Fundecam e Investe Rio trazem mais duas fábricas para Campos


terça-feira, 18 de setembro de 2012 (Foto: Gerson Gomes/Secom)Campos caminha a passos largos para consolidar um polo metal mecânico.  Mais duas fábricas do setor vão ser instaladas no município. Os empreendimentos que montam recursos da ordem de R$ 70 milhões foram confirmados na tarde desta terça-feira (18) diante de empresários e autoridades, em solenidade no estande da Schulz, na Exposição e Conferência Rio Oil & Gas, que acontece até dia 21 no Riocentro, no Rio de Janeiro. O anúncio oficial das duas fábricas, que terão aporte financeiro do Investe Rio e Fundecam,  foi feito pelo diretor da Schulz América Latina, Marcelo Bueno, e pelo vice-presidente mundial do grupo, o empresário alemão, Luca Schulz.

- Campos tem posição estratégica para as atividades do pré-sal e a Schulz entra no mercado com um produto especial, único no Brasil, que é o TBM (Tubo Bimetálico  Mecânico), confeccionado em dois metais nobres, para aplicação em dutoquímica, fluídos agressivos e em outras aplicações da indústria do petróleo. No mundo, só existe um fabricante deste produto, e a Schulz será a primeira na América Latina e segunda do mundo a produzir este tipo de tubo com essa tecnologia bastante avançada -, informou Marcelo Bueno. (Leia mais abaixo)

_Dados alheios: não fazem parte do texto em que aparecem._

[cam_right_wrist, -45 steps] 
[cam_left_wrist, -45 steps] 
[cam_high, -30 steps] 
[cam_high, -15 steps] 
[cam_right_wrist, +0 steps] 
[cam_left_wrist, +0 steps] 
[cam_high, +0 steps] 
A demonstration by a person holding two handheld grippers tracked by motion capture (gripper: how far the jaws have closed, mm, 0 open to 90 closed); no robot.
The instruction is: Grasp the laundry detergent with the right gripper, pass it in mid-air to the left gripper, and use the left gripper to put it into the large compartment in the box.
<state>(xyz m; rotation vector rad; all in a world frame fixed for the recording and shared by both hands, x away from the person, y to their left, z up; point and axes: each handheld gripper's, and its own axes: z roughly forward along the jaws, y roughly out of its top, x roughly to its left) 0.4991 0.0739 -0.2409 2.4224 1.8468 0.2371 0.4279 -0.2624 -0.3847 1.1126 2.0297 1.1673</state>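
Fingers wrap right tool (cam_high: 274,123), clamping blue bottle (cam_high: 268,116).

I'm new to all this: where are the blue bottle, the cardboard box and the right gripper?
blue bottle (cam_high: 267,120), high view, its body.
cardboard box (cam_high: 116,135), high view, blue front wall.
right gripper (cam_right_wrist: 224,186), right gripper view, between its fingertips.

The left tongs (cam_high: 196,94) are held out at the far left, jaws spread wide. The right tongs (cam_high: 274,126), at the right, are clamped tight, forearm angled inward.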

Aportes do Fundecam e do Investe Rio - Marcelo Bueno explicou as diferencas entre as duas fábricas e a participação do Investe Rio (Programa de Apoio ao Desenvolvimento do Governo do Estado) e Fundecam (Fundo de Desenvolvimento de Campos), que é um programa de fomento ao desenvolvimento da prefeitura. “Os investimentos para a planta da terceira fábrica – que produzirá flanges (peças que fazem a conexão de dutos com redução ou ampliação de bitola dos dutos) e está orçado em R$ 10 milhões, terão aporte do Fundecam no valor de R$ 3 milhões. A  quarta fábrica em Campos será destinada à unidade que produzirá inox de até 8 polegadas. Esta fábrica está orçada em cerca de R$ 50 milhões e terá aporte de R$ 22 milhoes do Investe Rio".

- O projeto foi aprovado pelo Conselho Gestor do Fundo, mas agora aguarda liberação da Caixa Econômica Federal e tememos prejudicar o cronograma da empresa. Conversei hoje com o secretário de Desenvolvimento Econômico e Petróleo, Marcelo Neves, e ele se colocou à disposição para, na próxima semana, montarmos uma comissão de todos envolvidos para irmos a Caixa Econômica para agilizar os procedimentos, já que o processo está na Caixa para na análise há seis meses - diz Marcelo Bueno.